◆ What to produce: Would you return the lines that run from the start of the data below to the line with "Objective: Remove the", both included, exactly as written and without pictures?

◆ Input data:

────

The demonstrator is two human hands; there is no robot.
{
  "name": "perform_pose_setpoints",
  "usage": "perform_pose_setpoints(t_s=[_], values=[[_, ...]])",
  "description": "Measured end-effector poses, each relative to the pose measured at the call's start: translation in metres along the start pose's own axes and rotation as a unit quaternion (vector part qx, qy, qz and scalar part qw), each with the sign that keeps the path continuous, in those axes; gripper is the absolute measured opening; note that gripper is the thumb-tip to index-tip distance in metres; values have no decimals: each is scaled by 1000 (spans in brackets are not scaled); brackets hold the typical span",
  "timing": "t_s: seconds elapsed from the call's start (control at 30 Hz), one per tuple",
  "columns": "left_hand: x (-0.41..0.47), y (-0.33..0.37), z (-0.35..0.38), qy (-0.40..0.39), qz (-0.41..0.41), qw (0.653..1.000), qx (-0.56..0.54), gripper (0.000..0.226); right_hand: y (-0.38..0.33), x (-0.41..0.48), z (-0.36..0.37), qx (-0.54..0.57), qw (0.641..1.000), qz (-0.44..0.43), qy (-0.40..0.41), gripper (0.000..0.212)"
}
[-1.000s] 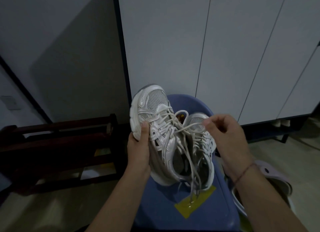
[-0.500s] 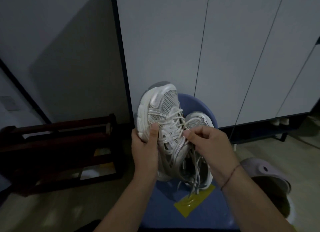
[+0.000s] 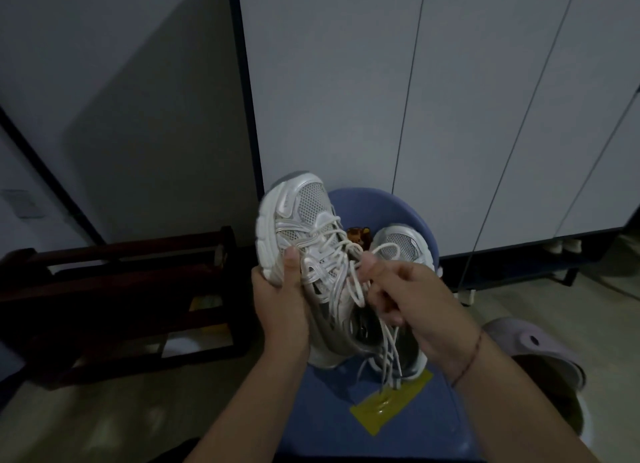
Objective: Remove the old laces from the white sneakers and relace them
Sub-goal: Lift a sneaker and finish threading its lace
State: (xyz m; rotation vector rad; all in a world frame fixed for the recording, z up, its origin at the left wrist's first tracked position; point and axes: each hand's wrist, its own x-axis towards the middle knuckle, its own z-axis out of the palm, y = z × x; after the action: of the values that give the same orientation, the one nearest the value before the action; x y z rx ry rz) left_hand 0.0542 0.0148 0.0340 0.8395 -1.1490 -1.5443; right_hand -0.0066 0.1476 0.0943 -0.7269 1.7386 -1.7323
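Note:
My left hand (image 3: 282, 308) grips a white sneaker (image 3: 301, 227) by its sole edge, toe pointing up, thumb pressed on the upper. The sneaker's white lace (image 3: 341, 272) is loosened, and its ends dangle down past the heel. My right hand (image 3: 403, 303) pinches a loop of that lace just right of the tongue. A second white sneaker (image 3: 401, 242) stands behind my right hand on the blue chair seat (image 3: 332, 424), mostly hidden by the hand.
A yellow patch (image 3: 389, 405) is stuck on the chair seat. A dark wooden rack (image 3: 114, 289) stands at the left. White cabinet doors (image 3: 450, 99) fill the back. A pale clog (image 3: 533, 345) lies on the floor at the right.
The held sneaker rose and tilted more upright. My right hand moved left, from holding the lace out at the right to pinching it close to the tongue.

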Motion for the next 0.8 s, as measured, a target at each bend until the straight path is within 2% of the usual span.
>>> perform_pose_setpoints(t_s=[0.07,0.13,0.2,0.3,0.47,0.53,0.7,0.8], values=[[-5,2,1,-21,7,1000,3,29,1,1,-1,16,999,24,40,52],[-8,2,2,-42,15,999,13,19,2,1,-2,17,997,32,65,39],[-11,2,3,-53,27,998,22,15,4,1,-4,1,996,34,81,35],[-14,4,3,-60,45,997,25,15,8,0,-3,-17,996,27,78,34],[-12,1,4,-39,42,998,23,31,8,0,0,-18,993,-59,96,21],[-7,-1,2,-17,33,999,23,35,3,-2,-2,-9,992,-91,86,19],[3,-4,0,-2,-22,1000,-3,46,-4,-9,1,26,994,-107,-20,16],[5,-3,1,-22,-63,997,-25,53,-4,-5,-3,5,997,-80,-9,23]])
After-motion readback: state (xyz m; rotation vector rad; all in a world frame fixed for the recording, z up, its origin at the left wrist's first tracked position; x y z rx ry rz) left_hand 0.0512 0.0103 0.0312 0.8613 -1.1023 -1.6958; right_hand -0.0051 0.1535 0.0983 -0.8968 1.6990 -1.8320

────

◆ Answer to the problem:
The demonstrator is two human hands; there is no robot.
{
  "name": "perform_pose_setpoints",
  "usage": "perform_pose_setpoints(t_s=[_], values=[[_, ...]])",
  "description": "Measured end-effector poses, each relative to the pose measured at the call's start: translation in metres along the start pose's own axes and rotation as a unit quaternion (vector part qx, qy, qz and scalar part qw), each with the sign that keeps the path continuous, in those axes; gripper is the absolute measured opening; note that gripper is the thumb-tip to index-tip distance in metres; values have no decimals: each is scaled by 1000 (spans in brackets are not scaled); brackets hold the typical span",
  "timing": "t_s: seconds elapsed from the call's start (control at 30 Hz), one per tuple",
  "columns": "left_hand: x (-0.41..0.47), y (-0.33..0.37), z (-0.35..0.38), qy (-0.40..0.39), qz (-0.41..0.41), qw (0.653..1.000), qx (-0.56..0.54), gripper (0.000..0.226); right_hand: y (-0.38..0.33), x (-0.41..0.48), z (-0.36..0.37), qx (-0.54..0.57), qw (0.641..1.000), qz (-0.44..0.43), qy (-0.40..0.41), gripper (0.000..0.212)"
}
[-1.000s] 
[-0.500s] 
[+0.000s] 
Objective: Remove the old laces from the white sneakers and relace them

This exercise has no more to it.